When the sun goes down tonight, the world will be treated to the largest and brightest supermoon of the century. Here's how to get the best vantage point in Australia as well as some basic photography tips.
Yeah, yeah: we realise you can just poke your head outside to see tonight's supermoon. After all, it's the frigging moon. These tips are designed for people who want to get the very best results possible. Remember: there won't be another moon this big for almost 20 years so it's worth putting in some extra effort.
Bookmark for later: How To Watch November's Meteor Showers
Just what is a 'supermoon', anyway?
The moon on November 14 will be the largest we've seen since 1948 — and there won't be another one this big until 2034.
The optical effect is caused by the moon's elliptical orbit bringing it closer to the Earth. In layman's terms, this is known as a 'super moon' or even 'extra-super moon', due to its even larger appearance. Tonight's moon will appear up to 14% bigger and 30% brighter than other times of the year.

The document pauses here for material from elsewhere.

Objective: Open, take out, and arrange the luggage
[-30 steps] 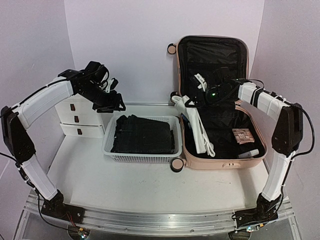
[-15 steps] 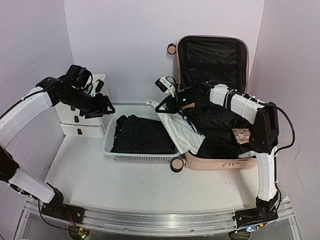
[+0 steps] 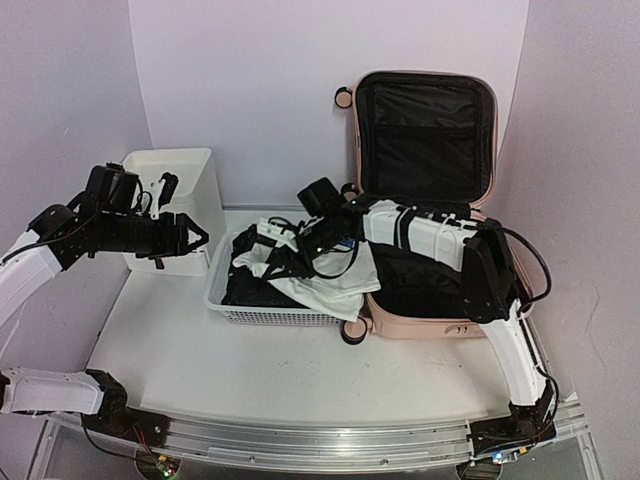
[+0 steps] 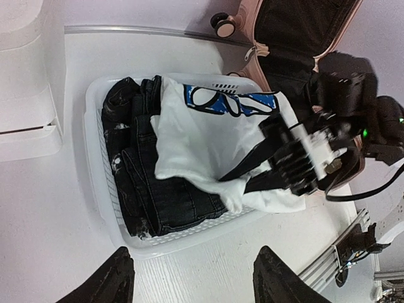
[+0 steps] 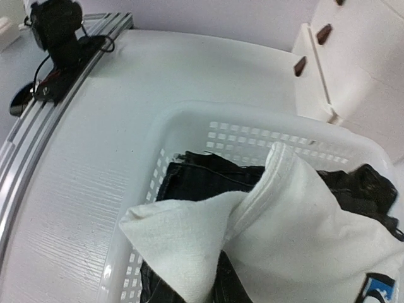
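Right now we see the right fingers (image 4: 282,172) pinching a white cloth (image 3: 322,286) draped over the basket (image 3: 224,301), the left fingers (image 4: 117,281) spread, holding nothing, beside the drawer unit (image 3: 192,188), and the luggage (image 3: 432,328) open on the worktop (image 3: 300,372), lid upright.

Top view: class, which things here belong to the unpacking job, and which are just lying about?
In the job: luggage; shirt, held by the right gripper; basket beneath it, with jeans inside.
Lying about: drawers; the left gripper, open, holds nothing.
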Controlling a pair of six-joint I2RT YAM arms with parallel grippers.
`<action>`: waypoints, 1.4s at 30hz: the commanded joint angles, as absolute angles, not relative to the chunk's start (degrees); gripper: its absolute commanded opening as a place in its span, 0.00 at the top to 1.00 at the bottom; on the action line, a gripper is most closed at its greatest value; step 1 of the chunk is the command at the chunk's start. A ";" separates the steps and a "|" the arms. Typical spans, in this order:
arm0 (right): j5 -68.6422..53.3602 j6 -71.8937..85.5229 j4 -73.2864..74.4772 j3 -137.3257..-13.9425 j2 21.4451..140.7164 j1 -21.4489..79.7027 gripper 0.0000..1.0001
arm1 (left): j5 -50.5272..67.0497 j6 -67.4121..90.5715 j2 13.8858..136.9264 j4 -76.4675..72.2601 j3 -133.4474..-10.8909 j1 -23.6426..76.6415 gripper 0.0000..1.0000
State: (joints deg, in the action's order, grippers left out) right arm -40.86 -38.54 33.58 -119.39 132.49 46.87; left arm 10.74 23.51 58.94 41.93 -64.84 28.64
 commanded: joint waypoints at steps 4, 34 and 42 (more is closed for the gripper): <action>-40.31 -54.08 33.80 -126.61 139.81 49.12 1.00 | 13.21 19.78 51.44 30.73 -58.15 28.39 0.35; -30.03 -48.18 39.63 -134.28 140.74 53.40 0.36 | 11.33 22.15 48.53 26.94 -49.32 28.39 0.32; -15.88 -27.08 38.87 -106.73 114.57 53.53 0.02 | 15.11 21.87 61.96 27.48 -54.45 28.33 0.28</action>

How do I watch the supermoon?
As astronomical events go, this one is pretty easy to watch: All you really have to do is head outside and look up. If the skies are clear in your area, the difference in size and brightness should be pretty obvious.

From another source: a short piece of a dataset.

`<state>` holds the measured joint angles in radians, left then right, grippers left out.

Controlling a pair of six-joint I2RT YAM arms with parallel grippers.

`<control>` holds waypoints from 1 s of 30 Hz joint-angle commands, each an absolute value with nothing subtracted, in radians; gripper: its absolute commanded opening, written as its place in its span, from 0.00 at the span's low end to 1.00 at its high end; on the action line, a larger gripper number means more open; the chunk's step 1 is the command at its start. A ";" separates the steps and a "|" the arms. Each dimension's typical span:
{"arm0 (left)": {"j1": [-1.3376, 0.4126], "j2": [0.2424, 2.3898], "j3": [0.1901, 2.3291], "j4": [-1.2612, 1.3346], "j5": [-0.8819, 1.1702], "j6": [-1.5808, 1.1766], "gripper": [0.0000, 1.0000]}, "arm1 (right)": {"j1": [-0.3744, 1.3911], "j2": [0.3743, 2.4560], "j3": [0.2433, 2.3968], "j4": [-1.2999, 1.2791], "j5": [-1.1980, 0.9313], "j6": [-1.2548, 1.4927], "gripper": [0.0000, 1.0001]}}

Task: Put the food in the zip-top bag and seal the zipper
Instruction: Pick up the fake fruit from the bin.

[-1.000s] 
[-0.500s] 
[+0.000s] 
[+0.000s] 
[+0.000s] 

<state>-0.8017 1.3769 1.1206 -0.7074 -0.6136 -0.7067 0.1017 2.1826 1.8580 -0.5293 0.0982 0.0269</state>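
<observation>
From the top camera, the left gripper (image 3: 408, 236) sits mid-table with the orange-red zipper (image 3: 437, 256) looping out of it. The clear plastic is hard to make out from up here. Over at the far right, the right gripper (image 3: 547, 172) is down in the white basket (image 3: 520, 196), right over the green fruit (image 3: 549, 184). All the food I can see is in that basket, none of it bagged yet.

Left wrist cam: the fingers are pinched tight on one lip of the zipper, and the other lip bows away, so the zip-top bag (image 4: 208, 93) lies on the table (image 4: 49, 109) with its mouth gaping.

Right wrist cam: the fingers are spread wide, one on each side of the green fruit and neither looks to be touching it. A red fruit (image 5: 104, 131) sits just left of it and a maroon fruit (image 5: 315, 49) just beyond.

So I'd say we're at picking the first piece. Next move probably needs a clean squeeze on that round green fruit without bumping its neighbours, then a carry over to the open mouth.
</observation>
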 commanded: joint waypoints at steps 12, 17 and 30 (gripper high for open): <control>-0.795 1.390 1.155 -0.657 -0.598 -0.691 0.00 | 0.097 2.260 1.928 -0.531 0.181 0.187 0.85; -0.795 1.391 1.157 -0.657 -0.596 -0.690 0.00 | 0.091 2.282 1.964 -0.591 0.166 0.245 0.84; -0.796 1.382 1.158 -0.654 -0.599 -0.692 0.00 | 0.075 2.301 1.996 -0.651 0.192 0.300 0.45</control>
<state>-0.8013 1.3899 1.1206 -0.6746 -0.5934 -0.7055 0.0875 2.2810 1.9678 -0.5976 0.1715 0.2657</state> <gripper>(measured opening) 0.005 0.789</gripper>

For best results, most astronomy buffs recommend heading to an east-facing beach or the top of a large hill or mountain (make sure there are uninterrupted views to the east!) Obviously, you should try to get there before dusk.
As with all celestial events, it pays to be away from bright city lights which have a tendency to pollute the night sky. Failing that, get on top of the highest building you can.
According to Perry Vlahos, the vice-president of the Astronomical Society of Victoria, the best vantage points in Sydney and Melbourne include Manly/Bondi and the western side of Port Phillip Bay, respectively.
Here are the best times to watch the moonrise, courtesy of ABC News:
- Sydney: 7:07pm AEDT
- Melbourne: 7:40pm AEDT
- Hobart: 7:38pm AEDT
- Adelaide: 7:32pm AEDT
- Brisbane: 5:51pm AEST
- Perth: 6:33pm AEST
- Darwin: 6:37pm AEST
A note to Sydneysiders: the Bureau of Meteorology is forecasting low visibility tonight. Having just taken a peek outside I can confirm it's cloudy as buggery. BUT - the supermoon will be visible all night. With a bit of luck, things will clear up before midnight.
How to photograph tonight's supermoon
If you're after a great photo, set yourself up with a vantage point to the east and lower the exposure to bring out the details in the moon's surface. (You can find some in-depth tips here.)
I missed it! What now?
Trust it to be cloudy tonight. There'll be another supermoon on December 14 this year, albeit less large and bright. Better than nothing, we suppose.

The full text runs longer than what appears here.